Hier hat sich die "sowjetische Krankheit" der ideologischen Erstarrung in Europas Amtsstuben verderblich ausgewirkt. China modelliert seine Partnerschaften seit Mitte der 1990er nur zum eigenen Nutzen und wartet dabei stets auf die Gelegenheit zur Offensive, um den "unausweichlichen" Machtverlust des Westens zu seinem Vorteil zu nutzen. Die Politik der strategischen Partnerschaften ist dabei nicht einfach eine pragmatische Herangehensweise an diplomatische Beziehungen, sondern soll durch die Auflösung der westlichen Allianzpolitik die Verschiebung in Richtung einer multipolaren Weltordnung beschleunigen.

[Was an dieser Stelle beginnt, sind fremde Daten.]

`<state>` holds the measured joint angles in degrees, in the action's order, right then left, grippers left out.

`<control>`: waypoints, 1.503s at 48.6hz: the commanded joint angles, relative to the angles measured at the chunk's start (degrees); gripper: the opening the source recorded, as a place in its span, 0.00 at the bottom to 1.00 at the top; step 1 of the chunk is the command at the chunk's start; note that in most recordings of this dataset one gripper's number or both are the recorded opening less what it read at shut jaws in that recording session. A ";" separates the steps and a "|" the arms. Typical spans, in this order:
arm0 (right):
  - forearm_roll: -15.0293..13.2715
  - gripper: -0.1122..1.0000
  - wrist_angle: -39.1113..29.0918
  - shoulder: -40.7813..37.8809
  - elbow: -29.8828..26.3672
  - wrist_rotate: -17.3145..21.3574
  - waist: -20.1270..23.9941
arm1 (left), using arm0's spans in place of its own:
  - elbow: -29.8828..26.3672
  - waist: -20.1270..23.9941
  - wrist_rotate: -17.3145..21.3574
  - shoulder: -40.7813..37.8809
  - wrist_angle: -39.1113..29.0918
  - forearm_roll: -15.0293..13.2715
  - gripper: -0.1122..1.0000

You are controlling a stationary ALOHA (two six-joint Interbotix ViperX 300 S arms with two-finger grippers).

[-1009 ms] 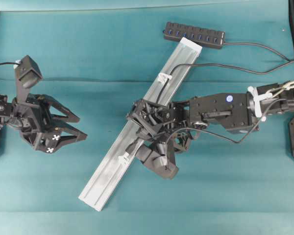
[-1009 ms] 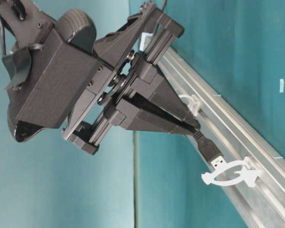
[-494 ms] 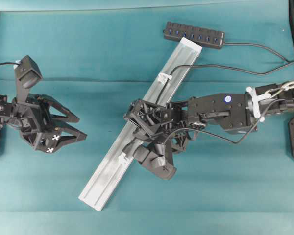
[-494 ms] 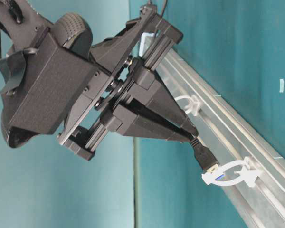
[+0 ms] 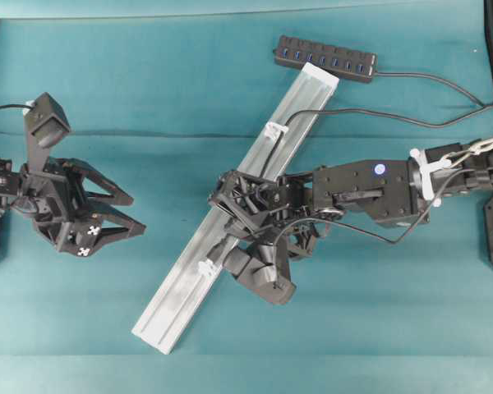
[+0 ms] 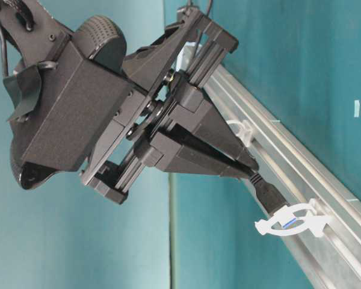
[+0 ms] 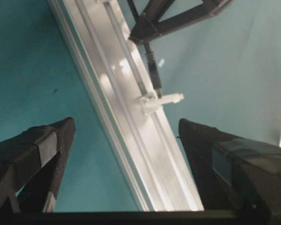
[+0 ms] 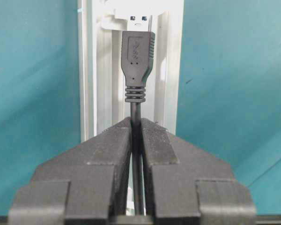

Eine zum Scheitern verurteilte Positionierung

Die europäische Positionierung, im Gegenzug für Absatzsteigerungen folgsam die Politik von US-Präsident Donald Trump zu kritisieren und gleichzeitig die europäische Verhandlungsbereitschaft etwas zu überbetonen, ist allerdings zum Scheitern verurteilt. Denn aus chinesischer Sicht ist die damit dokumentierte Konfliktscheue nur ein deutliches Zeichen der Schwäche Europas und ein weiteres Signal für den westlichen Machtverlust. Ein Fehler, den bereits Trumps Vorgänger Barack Obama eingestehen musste. Wenn Europas Außenpolitik tatsächlich wertgeleitet ist, sollte die Bereitschaft, der kommunistischen Diktatur bei der Demontage der liberalen internationalen Ordnung zu assistieren, zurückgefahren werden.

Das Schlüsseljahr 2020 wäre für eine Neuausrichtung der europäischen China-Politik zentral. Das gilt, obwohl sich in puncto chinesischer Weltherrschaftsfantasien zwischen Ambition und Fähigkeit noch riesige Klüfte auftun. Trotzdem. Freundschaftserklärungen sehen anders aus.